In the game of business, employees should be clear about why they do
what they have to do, and how best they should do it. A creative writer
in an advertising team who has a sense of pride in his or her work with
freedom to take decisions is an example.
Sin of Confrontation
Conflicts are common feature when people work together. Yet, how they
successfully overcome such conflicts indicates the path to progress.
When confrontation becomes the norm, the process of working together
will not run smoothly to achieve results.
I have seen how egos of different team players clash in search of
supremacy and dominance. Some find it difficult to give up for others to
take over. The end result is inevitably a losing team. This may be true
for corporate managers and public administrators alike.
Sin of Contamination
Teams have to have what I call a T-T match. This is about tasks and
talents. The right person handling the right task in the right possible
manner. We can anticipate the results if Mahela becomes the opening
bowler and Malinga becomes the opening batsman in our cricket team.

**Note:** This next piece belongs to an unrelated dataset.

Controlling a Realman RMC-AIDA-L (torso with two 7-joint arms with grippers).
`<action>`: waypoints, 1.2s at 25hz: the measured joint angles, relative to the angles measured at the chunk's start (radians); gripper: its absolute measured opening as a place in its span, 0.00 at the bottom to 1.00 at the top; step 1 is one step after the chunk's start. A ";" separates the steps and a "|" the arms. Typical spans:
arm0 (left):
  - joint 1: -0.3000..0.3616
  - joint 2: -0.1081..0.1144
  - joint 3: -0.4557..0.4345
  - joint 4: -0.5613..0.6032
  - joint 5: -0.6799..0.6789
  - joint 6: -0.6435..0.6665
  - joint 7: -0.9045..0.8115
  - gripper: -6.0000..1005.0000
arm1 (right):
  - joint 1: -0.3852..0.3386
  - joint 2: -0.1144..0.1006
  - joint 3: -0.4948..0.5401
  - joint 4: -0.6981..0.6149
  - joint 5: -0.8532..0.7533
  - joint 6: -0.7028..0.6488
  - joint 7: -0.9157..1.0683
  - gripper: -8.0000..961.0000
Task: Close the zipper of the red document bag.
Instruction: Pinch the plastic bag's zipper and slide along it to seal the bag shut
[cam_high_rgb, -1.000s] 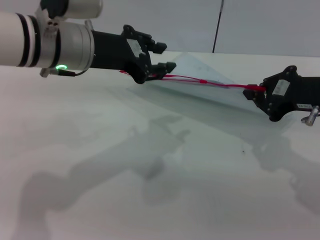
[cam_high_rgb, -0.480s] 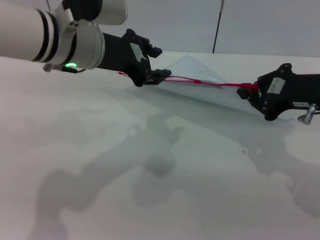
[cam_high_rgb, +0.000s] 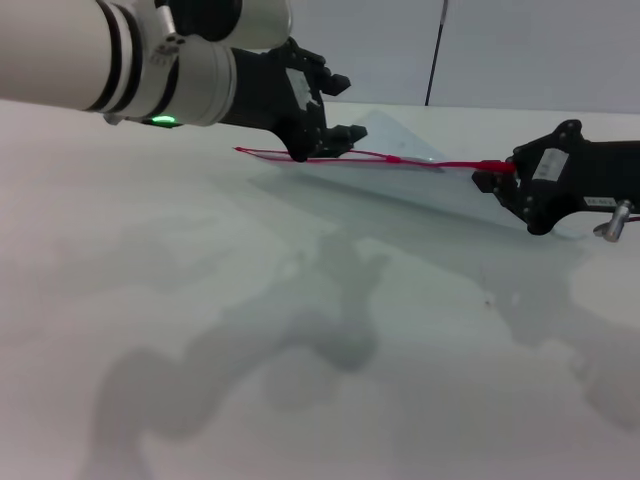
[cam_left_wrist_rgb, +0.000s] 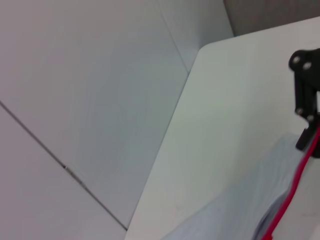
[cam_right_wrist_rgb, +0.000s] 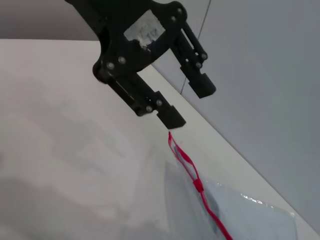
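The red document bag, a translucent pale pouch, is stretched just above the white table in the head view. Its zipper is a thin red strip along the near edge, with a small slider partway along. My left gripper hovers open just above the strip, and the strip's left end sticks out free beyond it. In the right wrist view the left gripper is spread wide above the zipper. My right gripper is shut on the zipper's right end. The left wrist view shows the zipper running toward the right gripper.
The white table carries only the arms' shadows. A pale wall with a dark vertical seam stands behind the table's far edge.
My left gripper has let go of the zipper's left end, opened and moved up and to the right. The strip's left end now lies free. The right gripper has hardly moved.
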 joint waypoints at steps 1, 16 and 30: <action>-0.001 -0.003 0.003 0.004 0.001 -0.004 0.001 0.55 | 0.002 0.000 0.002 0.000 0.000 -0.003 0.000 0.06; -0.010 -0.024 0.136 0.041 0.139 -0.010 -0.003 0.57 | 0.025 -0.001 0.024 0.002 0.000 -0.043 0.001 0.06; -0.020 -0.022 0.143 0.006 0.143 0.052 0.027 0.56 | 0.035 0.001 0.019 -0.004 0.000 -0.063 -0.005 0.06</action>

That's where contamination can occur. Whether the team members are
having a set of specified tasks with autonomy to carry them out is
important. For that to happen, tasks have to be well designed with the
goals in mind. The team members should identify themselves with the
tasks and see the significance of such tasks. In a cricket team, a
wicket-keeper should know exactly what his role is to win a game.
Sin of Convolution
This occurs when a healthy mix of diverse role players are not
included in the team. As we know, the five fingers of a hand are
different, yet they are all part of the same hand.
Diversity is a key factor of team effectiveness. Meredith Belbin did
a fair amount of research on team roles and came up with nine different
team roles. Ensuring that people with appropriate personalities fit to
the tasks is essential in this respect. Flexibility of team members in
moving beyond the specialised tasks for the betterment of team is
another important aspect. A specialised bowler of a cricket team should
be a good fielder and also a satisfactory batsman. This is flexibility.

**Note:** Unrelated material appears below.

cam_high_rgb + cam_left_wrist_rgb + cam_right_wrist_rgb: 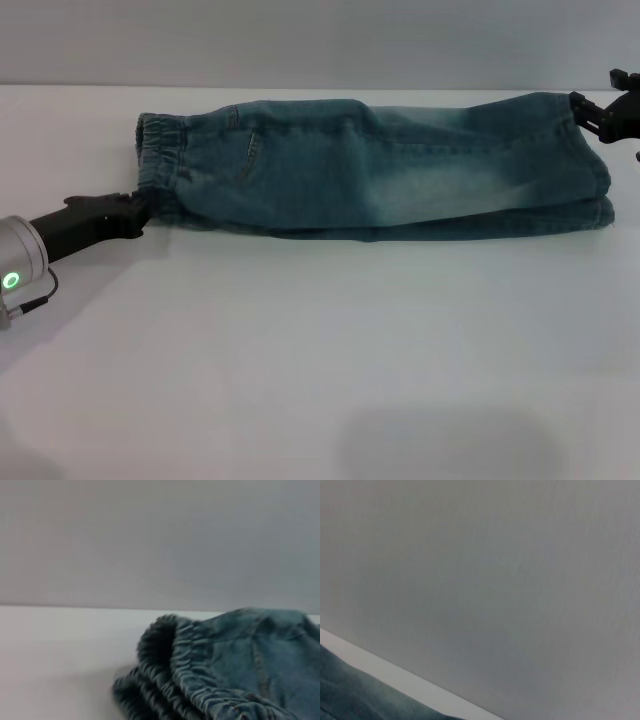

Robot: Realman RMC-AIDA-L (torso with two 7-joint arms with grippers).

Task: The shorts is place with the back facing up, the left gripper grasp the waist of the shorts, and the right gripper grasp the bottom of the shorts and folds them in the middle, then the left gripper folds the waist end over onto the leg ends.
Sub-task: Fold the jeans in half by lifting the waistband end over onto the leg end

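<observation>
Left claw (133, 212) at 9 o'clock, tips touching the near corner of the waist (160, 150); whether they pinch denim I cannot tell.
Shorts (380, 165) lie already doubled lengthwise, a long band across the far worktop (320, 360) from 10 to 2 o'clock, waist left, leg ends (598, 180) right. Right claw (592, 112) at 2 o'clock sits against the far corner of the leg ends; its grip also can't be read. Denim looks soft and limp but fairly weighty, likely to sag between holds. Judged best hold: the thick gathered elastic band, both layers taken together for the fold toward the hems.
</observation>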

In a business setting, the ability to attend to a colleague's duty in
case of need, is handy and a true sense of multi-skilling.
Sin of Compartmentalisation
There has to be a climate of trust for team work to foster. As the
olden saying goes, 'Birds of a feather flock together'. Scientists say
migrant birds fly as a 'V' shape formation to exert lesser energy, by
way of thriving on higher aero-dynamic power. It is simply, trusting one
another. When it is missing, people get into their narrow compartments.

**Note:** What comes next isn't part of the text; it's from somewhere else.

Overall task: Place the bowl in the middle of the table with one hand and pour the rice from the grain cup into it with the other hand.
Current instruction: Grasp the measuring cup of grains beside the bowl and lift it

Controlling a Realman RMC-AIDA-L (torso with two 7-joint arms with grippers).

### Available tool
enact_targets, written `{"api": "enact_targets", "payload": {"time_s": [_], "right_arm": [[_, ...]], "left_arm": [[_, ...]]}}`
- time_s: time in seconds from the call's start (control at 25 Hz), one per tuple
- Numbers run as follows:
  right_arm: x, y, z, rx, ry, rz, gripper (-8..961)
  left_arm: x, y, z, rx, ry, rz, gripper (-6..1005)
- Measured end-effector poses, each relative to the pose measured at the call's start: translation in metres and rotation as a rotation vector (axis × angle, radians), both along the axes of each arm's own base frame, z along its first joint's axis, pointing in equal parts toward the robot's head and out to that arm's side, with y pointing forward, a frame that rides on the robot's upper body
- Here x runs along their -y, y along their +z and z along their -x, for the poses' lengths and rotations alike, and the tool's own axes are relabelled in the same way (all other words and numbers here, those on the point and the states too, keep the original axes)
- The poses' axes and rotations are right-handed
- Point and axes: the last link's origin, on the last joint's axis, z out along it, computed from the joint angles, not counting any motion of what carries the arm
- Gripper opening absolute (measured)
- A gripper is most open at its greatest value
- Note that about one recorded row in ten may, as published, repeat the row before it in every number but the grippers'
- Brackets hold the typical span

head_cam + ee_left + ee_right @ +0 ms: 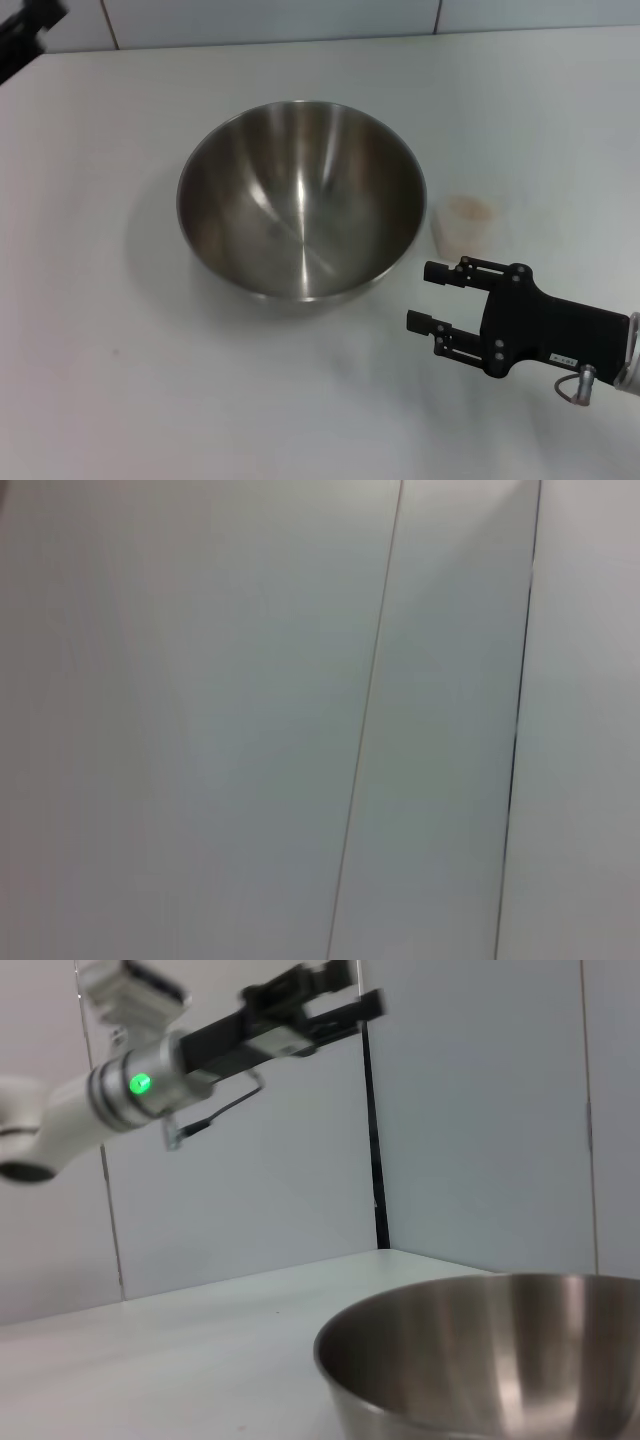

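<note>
The grain cup (464, 222), right of centre beside the bowl (302, 198), looks light and squashable; the right claw (433, 296), open, should clasp its mid-wall gently.

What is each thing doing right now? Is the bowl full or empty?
bowl: upright on the table, empty.
grain cup: upright beside the bowl, rice inside, not held.
right claw: open, empty, near the cup.
left claw: raised high above the table, holding nothing.

small label on right gripper (430, 296), unreadable
</note>
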Motion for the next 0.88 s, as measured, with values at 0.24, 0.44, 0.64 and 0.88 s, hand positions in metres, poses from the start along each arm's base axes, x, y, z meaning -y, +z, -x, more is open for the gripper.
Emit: {"api": "enact_targets", "payload": {"time_s": [0.24, 0.44, 0.64, 0.88], "right_arm": [[-0.001, 0.001, -0.001, 0.004, 0.0, -0.002, 573], [-0.001, 0.001, -0.001, 0.007, -0.004, -0.003, 571], [0.0, 0.001, -0.002, 0.008, -0.006, -0.003, 570], [0.0, 0.0, -0.002, 0.008, -0.009, -0.004, 568]], "left_arm": [[0.038, -0.017, 0.031, 0.004, -0.025, -0.048, 798], [0.06, -0.032, 0.044, -0.066, -0.02, -0.062, 798], [0.072, -0.05, 0.055, -0.155, -0.004, -0.019, 799], [0.085, -0.069, 0.059, -0.237, -0.044, 0.057, 799]]}}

Leadership plays a vital role to prevent compartmentalisation. The
team leader should rally the team around a common vision, and a common
set of goals. Vision has to be shared with the team and supported by the
team. In cricket, we have seen the rise and fall of teams under
different leaders. The same is true for business.
Sin of Collusion
This is a subtle aspect where team members overtly show support and
respect for each other but not in a real sense.
They might have a 'back-stabbing culture' as someone described their
corporate setting. You artificially smile while keeping the dagger
behind waiting for an opportunity to stab. The key team aspect
associated here is team efficacy. It is the belief of the team of its
ability to achieve the desired results. In the sporting world, the
losing teams lack team efficacy.
The team that has a high degree of self-efficacy can turn a game from
the grip of losing it. We saw that happening in many one-day cricket
series involving Sri Lanka. There are many instances where sales teams
of local organisations with high team efficacy have beaten their
multinational counterparts.
Sin of Corruption - This can be the most acute enemy in damaging
synergy. The key factor is the use and abuse of resources. Much has been
stated about it in the political scene in the East and the West alike.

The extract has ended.